Coexistence of Pairing Tendencies and Ferromagnetism in a Doped Two-Orbital Hubbard Model on Two-Leg Ladders

TL;DR

This study uses DMRG to explore a two-orbital Hubbard model on two-leg ladders, revealing coexistence of pairing tendencies and ferromagnetism near half-filling, which could inform understanding of unconventional superconductivity.

Contribution

It demonstrates the coexistence of pairing tendencies and ferromagnetism in a doped two-orbital Hubbard model, highlighting a potential mechanism for superconductivity in correlated materials.

Findings

Robust antiferromagnetic order at half-filling.

Stable ferromagnetic phase at high Hund coupling and doping.

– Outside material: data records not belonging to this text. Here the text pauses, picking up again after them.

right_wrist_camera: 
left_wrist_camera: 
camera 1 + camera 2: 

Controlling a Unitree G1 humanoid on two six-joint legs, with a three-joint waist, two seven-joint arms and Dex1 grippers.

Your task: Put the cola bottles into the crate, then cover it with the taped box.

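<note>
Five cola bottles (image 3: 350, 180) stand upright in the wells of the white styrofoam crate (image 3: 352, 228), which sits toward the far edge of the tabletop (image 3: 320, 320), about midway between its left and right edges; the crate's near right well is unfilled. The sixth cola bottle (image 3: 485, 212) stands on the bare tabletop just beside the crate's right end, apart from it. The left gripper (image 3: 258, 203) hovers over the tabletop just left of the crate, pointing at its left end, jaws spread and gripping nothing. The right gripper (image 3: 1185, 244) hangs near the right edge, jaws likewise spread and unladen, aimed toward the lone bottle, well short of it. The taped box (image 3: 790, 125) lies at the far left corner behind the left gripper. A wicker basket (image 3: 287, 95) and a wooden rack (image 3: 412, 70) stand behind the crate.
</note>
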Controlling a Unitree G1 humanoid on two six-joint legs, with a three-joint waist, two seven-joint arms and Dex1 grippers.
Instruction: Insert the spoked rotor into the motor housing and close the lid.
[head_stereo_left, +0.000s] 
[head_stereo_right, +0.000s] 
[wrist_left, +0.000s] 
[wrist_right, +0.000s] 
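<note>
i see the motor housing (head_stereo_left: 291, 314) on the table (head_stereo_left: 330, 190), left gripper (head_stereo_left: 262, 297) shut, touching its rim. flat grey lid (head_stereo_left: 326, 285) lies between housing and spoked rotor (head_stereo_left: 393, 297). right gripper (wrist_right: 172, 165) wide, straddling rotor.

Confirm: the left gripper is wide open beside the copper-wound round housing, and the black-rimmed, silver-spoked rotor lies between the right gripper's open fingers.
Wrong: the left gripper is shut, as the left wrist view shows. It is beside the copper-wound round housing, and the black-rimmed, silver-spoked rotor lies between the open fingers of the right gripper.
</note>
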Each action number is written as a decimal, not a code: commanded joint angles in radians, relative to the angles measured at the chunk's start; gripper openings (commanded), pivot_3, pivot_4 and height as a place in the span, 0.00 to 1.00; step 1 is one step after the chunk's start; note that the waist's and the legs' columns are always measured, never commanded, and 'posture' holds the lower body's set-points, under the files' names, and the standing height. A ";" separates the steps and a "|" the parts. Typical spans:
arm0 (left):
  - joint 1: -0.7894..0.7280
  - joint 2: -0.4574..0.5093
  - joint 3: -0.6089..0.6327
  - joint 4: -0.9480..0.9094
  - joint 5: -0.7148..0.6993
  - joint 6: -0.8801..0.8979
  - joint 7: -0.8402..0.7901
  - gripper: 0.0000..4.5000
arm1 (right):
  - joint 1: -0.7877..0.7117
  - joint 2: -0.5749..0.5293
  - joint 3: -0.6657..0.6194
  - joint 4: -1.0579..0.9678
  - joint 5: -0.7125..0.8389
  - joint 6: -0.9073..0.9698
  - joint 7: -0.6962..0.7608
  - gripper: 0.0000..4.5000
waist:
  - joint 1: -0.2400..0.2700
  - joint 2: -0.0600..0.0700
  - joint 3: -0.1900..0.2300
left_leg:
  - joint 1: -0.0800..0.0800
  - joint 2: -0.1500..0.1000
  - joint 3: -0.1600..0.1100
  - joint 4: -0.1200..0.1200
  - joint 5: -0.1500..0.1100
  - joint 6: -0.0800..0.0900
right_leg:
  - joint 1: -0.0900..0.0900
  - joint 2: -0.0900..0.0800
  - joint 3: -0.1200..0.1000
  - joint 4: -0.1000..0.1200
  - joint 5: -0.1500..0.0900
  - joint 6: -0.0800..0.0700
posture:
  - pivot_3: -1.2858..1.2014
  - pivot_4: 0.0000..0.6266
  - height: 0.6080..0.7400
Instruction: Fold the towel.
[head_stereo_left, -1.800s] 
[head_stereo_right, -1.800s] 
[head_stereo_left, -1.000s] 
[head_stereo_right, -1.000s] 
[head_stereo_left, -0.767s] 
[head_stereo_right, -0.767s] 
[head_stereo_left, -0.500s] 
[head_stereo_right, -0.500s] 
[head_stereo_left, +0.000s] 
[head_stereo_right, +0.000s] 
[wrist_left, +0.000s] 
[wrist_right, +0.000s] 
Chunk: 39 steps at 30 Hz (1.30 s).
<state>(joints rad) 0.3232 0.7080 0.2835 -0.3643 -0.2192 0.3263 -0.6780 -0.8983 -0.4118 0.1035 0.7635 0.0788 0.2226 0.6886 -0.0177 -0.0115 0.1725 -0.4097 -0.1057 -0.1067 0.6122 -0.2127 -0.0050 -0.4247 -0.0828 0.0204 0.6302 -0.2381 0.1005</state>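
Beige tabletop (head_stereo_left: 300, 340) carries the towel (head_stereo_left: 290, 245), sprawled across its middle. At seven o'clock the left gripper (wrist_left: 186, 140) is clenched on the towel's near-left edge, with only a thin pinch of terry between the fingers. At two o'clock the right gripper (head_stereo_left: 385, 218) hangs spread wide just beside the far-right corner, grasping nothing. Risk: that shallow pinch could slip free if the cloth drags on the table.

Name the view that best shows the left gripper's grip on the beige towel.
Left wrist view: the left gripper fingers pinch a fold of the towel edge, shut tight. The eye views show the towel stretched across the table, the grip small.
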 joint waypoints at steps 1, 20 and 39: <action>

Coexistence of pairing tendencies and ferromagnetism near half-filling.

Abstract

Using the Density Matrix Renormalization Group and two-leg ladders, we investigate an electronic two-orbital Hubbard model including plaquette diagonal hopping amplitudes. Our goal is to search for regimes where charges added to the undoped state form pairs, presumably a precursor of a superconducting state.For the electronic density $\rho=2$, i.e. the undoped limit, our investigations show a robust $(\pi,0)$ antiferromagnetic ground state, as in previous investigations. Doping away from $\rho=2$ and for large values of the Hund coupling $J$, a ferromagnetic region is found to be stable. Moreover, when the interorbital on-site Hubbard repulsion is smaller than the Hund coupling, i.e. for $U'<J$ in the standard notation of multiorbital Hubbard models, our results indicate the coexistence of pairing tendencies and ferromagnetism close to $\rho=2$. These results are compatible with previous investigations using one dimensional systems. Although further research is needed to clarify if the range of couplings used here is of relevance for real materials, such as superconducting heavy fermions or pnictides, our theoretical results address a possible mechanism for pairing that may be active in the presence of short-range ferromagnetic fluctuations.